In his concurring judgment, Justice La Forest also acknowledged the possibility of joint title, stating even more briefly:
   ... I recognize the possibility that two or more aboriginal groups
   may have occupied the same territory and used the land communally
   as part of their traditional way of life. In cases where two or
   more groups have accommodated each other in this way, I would not
   preclude a finding of joint occupancy. (48)


In Marshall/Bernard, McLachlin CJC referred to the paragraph on joint title from Lamer CJC's judgment in Delgamuukw and affirmed without elaboration that "[s] hared exclusivity may result in joint title". (49) She did not mention joint title in Tsilhqot'in Nation, no doubt because shared exclusivity was not an issue in that case. (50) We therefore need to examine more closely the two sources of authority for shared exclusivity and joint title mentioned by Lamer CJC in Delgamuukw, namely the common law and American law.

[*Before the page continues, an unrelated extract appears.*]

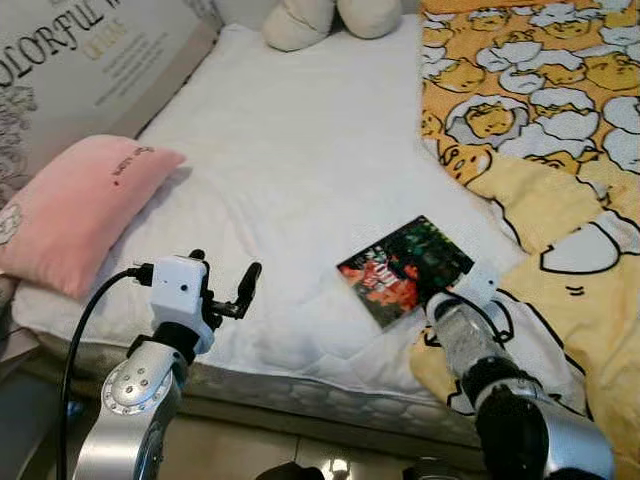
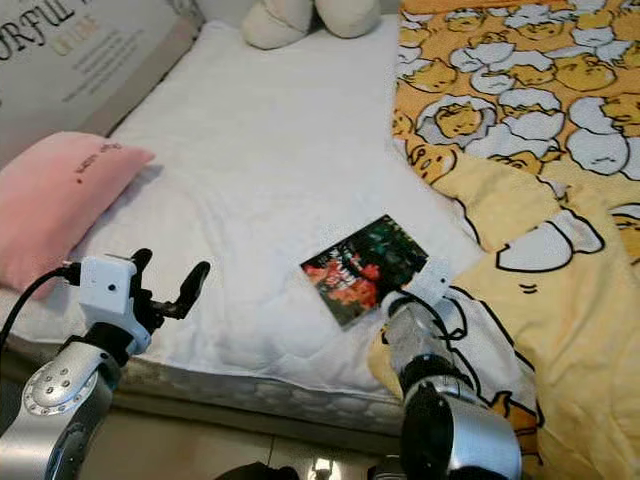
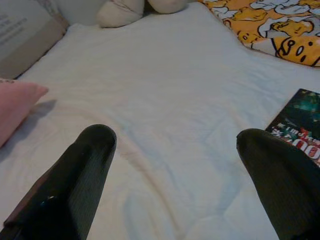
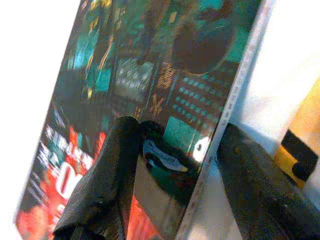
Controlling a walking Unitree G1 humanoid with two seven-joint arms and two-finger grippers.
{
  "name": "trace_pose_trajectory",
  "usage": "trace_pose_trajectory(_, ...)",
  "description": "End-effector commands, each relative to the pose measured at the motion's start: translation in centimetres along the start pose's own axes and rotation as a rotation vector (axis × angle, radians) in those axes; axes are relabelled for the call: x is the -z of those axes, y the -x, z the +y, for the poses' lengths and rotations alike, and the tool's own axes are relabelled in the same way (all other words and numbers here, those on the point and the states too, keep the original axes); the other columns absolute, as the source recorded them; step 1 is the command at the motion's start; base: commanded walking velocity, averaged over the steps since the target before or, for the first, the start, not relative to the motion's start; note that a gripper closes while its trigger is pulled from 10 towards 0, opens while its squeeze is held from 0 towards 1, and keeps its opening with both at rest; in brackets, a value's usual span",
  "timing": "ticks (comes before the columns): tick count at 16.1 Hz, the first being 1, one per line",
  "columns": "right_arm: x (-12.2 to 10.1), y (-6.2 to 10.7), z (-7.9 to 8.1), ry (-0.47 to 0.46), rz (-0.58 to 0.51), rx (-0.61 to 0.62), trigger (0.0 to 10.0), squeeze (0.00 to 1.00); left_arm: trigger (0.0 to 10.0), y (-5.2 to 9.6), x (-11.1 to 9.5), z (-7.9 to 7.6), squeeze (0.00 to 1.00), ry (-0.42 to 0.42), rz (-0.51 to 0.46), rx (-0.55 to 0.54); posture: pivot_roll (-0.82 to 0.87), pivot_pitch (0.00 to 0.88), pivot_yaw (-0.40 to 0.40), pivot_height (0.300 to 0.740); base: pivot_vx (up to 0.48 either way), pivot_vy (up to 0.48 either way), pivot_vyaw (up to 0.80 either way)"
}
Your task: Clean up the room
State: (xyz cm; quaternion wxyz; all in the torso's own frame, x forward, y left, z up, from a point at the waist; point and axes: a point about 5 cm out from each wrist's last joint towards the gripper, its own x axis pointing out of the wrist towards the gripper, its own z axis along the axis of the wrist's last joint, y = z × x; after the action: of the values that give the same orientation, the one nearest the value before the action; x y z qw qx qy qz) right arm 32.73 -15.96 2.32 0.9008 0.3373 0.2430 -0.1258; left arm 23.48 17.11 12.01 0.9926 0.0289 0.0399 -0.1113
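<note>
I am looking down at a bed (image 1: 300,170) covered with a white sheet. A book (image 1: 405,270) with a dark, glossy cover in red and green lies flat on the sheet near the near edge of the bed, right of centre. Its right corner lies just beside a yellow blanket (image 1: 560,130) printed with egg characters, which covers the right side of the bed.

My right gripper (image 4: 172,165) is at the near right corner of the book. In the right wrist view its fingers (image 4: 107,185) straddle the book's edge: one finger rests on the cover, the other sits off the edge on the blanket side. The jaws are spread around the edge, and I cannot tell whether they are pressing on it.

My left gripper (image 1: 245,290) hovers over the near left part of the sheet, well apart from the book. Its fingers (image 3: 82,170) are spread wide and hold nothing.

A pink pillow (image 1: 85,205) lies at the left edge of the bed. A cream plush toy (image 1: 325,18) sits at the far end. A printed board (image 1: 85,60) stands along the far left side.
</note>
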Motion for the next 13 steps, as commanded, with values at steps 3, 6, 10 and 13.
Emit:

III. SHARED EXCLUSIVITY IN THE COMMON LAW

In the common law, possession is exclusive in the sense that there can be only one possession of the same parcel of land at any given time. If two persons are in dispute over the possession of a parcel of land, they cannot both have possession. (51) In this situation, a court has to choose between them, draw a boundary, or decide that neither has possession. If each can point to current activities on the land as evidence of his or her possession, a court will generally award possession to the one who can show a better title. (52) If neither has a title (e.g., by grant, conveyance, testamentary disposition, or descent) and they both rely on their alleged possession, one of them will need to show possession to the exclusion of the other. If neither of them can do so, then possession cannot be accorded to either because it must be exclusive. (53) There can thus be no shared exclusivity by persons who dispute the possession with one another. Shared exclusivity can exist only in situations where the single possession is held by co-possessors whose claims are not in conflict with one another.

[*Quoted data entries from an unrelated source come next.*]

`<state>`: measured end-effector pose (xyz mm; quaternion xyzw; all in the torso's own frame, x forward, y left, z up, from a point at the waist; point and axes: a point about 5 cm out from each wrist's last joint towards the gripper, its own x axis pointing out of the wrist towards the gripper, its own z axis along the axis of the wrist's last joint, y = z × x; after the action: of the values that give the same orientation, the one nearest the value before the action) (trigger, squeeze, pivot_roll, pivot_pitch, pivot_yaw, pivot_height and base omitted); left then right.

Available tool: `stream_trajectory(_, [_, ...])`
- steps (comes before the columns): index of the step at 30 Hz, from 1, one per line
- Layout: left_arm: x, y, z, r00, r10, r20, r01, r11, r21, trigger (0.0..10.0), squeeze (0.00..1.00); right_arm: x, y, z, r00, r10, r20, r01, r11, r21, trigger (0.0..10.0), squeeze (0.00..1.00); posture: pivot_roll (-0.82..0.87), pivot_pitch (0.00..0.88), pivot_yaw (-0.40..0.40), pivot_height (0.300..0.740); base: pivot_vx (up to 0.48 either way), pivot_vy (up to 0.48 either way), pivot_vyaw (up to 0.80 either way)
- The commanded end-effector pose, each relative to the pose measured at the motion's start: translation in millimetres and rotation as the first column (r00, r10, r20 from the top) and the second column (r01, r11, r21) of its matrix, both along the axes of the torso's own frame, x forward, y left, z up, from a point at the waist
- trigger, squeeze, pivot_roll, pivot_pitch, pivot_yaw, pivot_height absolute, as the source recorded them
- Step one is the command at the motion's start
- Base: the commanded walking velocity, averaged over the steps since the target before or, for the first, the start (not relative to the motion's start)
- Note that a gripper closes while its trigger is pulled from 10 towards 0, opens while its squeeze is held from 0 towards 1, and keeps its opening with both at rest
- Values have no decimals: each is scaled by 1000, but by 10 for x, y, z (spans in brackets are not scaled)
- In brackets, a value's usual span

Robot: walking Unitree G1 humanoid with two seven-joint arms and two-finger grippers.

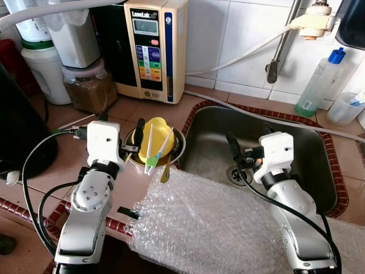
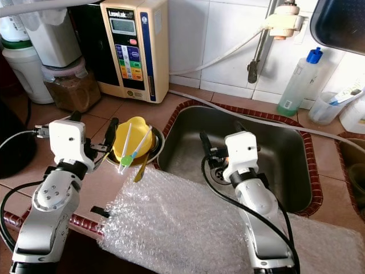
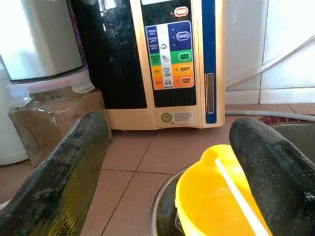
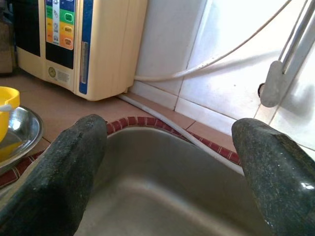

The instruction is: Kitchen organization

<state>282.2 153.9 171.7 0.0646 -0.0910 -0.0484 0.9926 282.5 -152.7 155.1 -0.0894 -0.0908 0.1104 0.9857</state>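
A yellow plastic cup (image 1: 153, 136) stands in a small steel bowl (image 1: 181, 142) on the tiled counter, just left of the sink (image 1: 311, 151). White tongs with a green joint (image 1: 154, 160) lean out of the cup. My left gripper (image 1: 121, 123) is open just left of the bowl, one finger (image 1: 138, 132) beside the cup; in the left wrist view the cup (image 3: 206, 196) sits between the open fingers (image 3: 59, 182). My right gripper (image 1: 248, 132) hovers open over the sink, near the drain (image 1: 235, 173), with nothing between its fingers (image 4: 54, 177).
A sheet of bubble wrap (image 1: 211, 222) covers the counter's front edge between the arms. A cream water machine (image 1: 154, 48), jars and a lidded container (image 1: 88, 85) stand at the back left. A blue-capped bottle (image 1: 322, 83), a plastic cup (image 1: 348, 108) and a hose (image 1: 251, 111) lie behind the sink.
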Motion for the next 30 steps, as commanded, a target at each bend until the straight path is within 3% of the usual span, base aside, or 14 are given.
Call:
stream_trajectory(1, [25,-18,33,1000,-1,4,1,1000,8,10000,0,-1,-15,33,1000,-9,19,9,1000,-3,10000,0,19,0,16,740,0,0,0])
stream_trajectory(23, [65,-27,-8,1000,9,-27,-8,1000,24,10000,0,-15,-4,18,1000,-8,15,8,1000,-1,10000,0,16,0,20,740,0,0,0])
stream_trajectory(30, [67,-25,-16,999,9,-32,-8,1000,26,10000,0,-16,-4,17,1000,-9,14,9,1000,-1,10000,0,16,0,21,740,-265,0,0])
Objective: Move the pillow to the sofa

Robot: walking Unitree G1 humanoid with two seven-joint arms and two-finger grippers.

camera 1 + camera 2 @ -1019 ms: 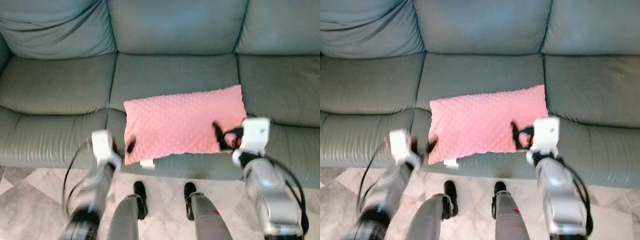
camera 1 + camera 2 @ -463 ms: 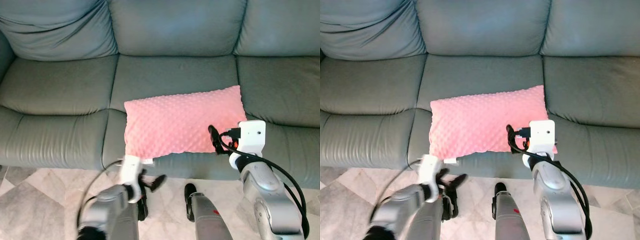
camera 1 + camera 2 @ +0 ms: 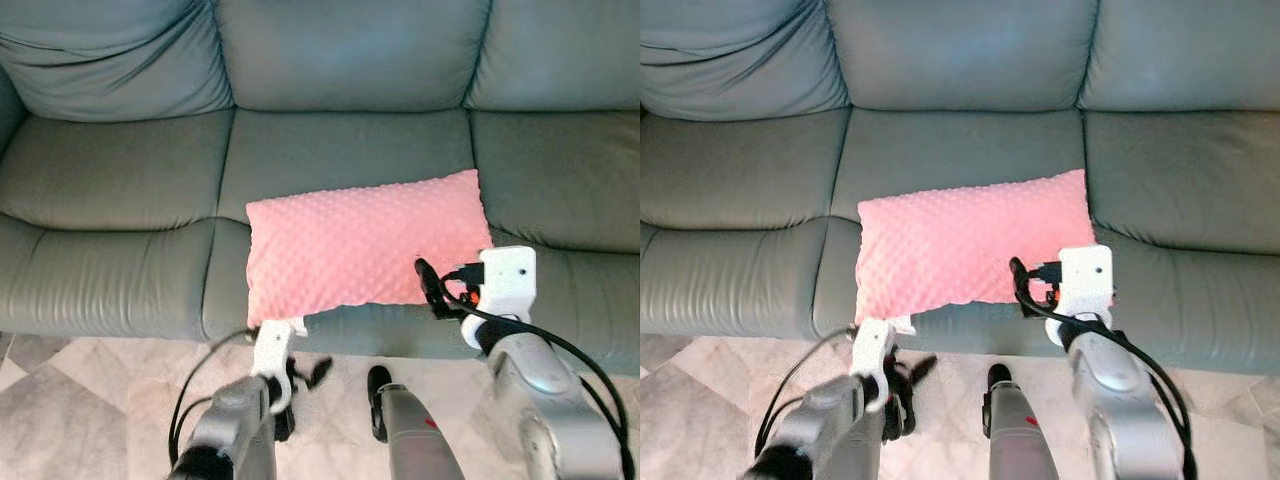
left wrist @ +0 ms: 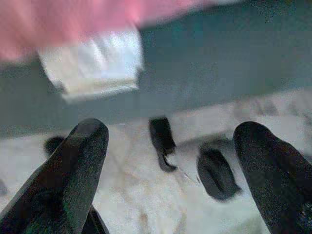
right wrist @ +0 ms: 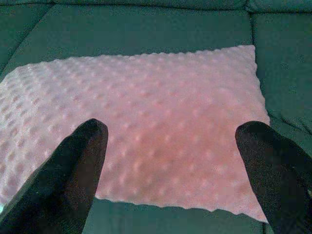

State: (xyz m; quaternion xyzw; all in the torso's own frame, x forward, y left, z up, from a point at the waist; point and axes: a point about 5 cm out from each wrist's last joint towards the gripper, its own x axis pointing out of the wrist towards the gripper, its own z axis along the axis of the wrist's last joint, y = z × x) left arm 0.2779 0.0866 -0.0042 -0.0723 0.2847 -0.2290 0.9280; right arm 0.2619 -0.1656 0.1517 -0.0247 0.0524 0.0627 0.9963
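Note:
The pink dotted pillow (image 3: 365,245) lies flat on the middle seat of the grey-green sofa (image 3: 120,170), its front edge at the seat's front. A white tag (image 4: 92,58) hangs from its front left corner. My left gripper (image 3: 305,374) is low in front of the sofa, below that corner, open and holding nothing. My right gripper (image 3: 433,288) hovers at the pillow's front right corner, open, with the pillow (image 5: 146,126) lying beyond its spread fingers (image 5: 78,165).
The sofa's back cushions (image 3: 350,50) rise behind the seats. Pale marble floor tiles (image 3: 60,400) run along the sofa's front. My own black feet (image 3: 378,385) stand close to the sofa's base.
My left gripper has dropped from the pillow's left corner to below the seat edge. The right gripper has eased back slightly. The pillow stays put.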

The common law concept of shared exclusivity therefore applies where two or more persons concurrently have possession of the same parcel of land. (54) It usually arises in situations where either a joint tenancy or tenancy in common is vested in possession. (55) In most cases, these forms of co-ownership of interests in land are created either by an inter vivos grant or conveyance, or by a testamentary devise or intestacy, to two or more persons of an interest in land. In the case of a joint tenancy, the tenants have "a unified interest in the whole" that they hold equally in every respect, whereas tenants in common have undivided fractional shares chat can be either equal or unequal. (56) In addition, joint tenants enjoy a right of survivorship, meaning that when one of them dies, the entire interest continues to be vested in the surviving joint tenant or tenants. (57) As tenants in common do not have a right of survivorship, their interests will be distributed by will or intestacy when they die. Most importantly for our purposes, however, joint tenancy and tenancy in common both entail "unity of possession", so that in both cases, all the tenants have "undivided rights to possession of the whole of the relevant property" as against everyone else. (58) With regard to possession, therefore, there is no distinction between the shared exclusivity enjoyed by joint tenants and tenants in common: in both common law forms of co-ownership, "each co-owner is as much entitled to possession of any part of the land as the others." (59)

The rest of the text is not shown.